REQUIRED ACTION:
Return exactly the lines below, starting with the one that has "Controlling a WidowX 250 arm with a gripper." and going on through the one that has "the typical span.".

PROVIDED MATERIAL:

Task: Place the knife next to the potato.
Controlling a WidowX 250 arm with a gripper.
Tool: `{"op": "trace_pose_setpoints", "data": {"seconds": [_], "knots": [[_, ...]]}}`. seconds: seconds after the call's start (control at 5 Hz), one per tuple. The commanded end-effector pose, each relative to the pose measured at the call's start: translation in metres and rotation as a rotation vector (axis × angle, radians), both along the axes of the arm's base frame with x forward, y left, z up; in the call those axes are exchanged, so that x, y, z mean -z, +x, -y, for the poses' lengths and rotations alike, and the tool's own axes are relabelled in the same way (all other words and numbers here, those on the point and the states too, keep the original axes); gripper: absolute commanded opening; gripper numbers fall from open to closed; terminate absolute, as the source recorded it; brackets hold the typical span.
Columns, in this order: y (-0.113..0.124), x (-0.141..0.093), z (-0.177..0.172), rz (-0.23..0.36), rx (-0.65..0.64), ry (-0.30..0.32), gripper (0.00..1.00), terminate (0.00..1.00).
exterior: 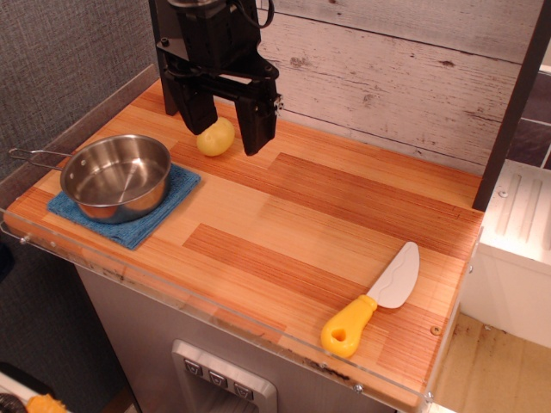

EXPECTED OUTPUT:
Controlling a WidowX 250 arm with a gripper.
Tool: `{"op": "trace_pose_setpoints", "data": {"seconds": [_], "knots": [[_, ...]]}}`. seconds: seconds after the call's start (control at 5 Hz), one per tuple. The commanded end-effector pose, each relative to the pose measured at the call's start: translation in metres and rotation as a rotation vector (axis × angle, radians), both along the axes of the arm's base frame with x forward, y left, z up; in the call those axes are exchanged, so that x, y, z mean -z, +x, -y, for the poses' lengths and rotations alike, and the tool's own axes are relabelled in the same way (all other words and numbers here, those on the point and the states too, keep the original axes); gripper: absolute commanded opening; gripper numbers fall from open to closed; terminate absolute, as the source recorded it; brackets hold the typical span.

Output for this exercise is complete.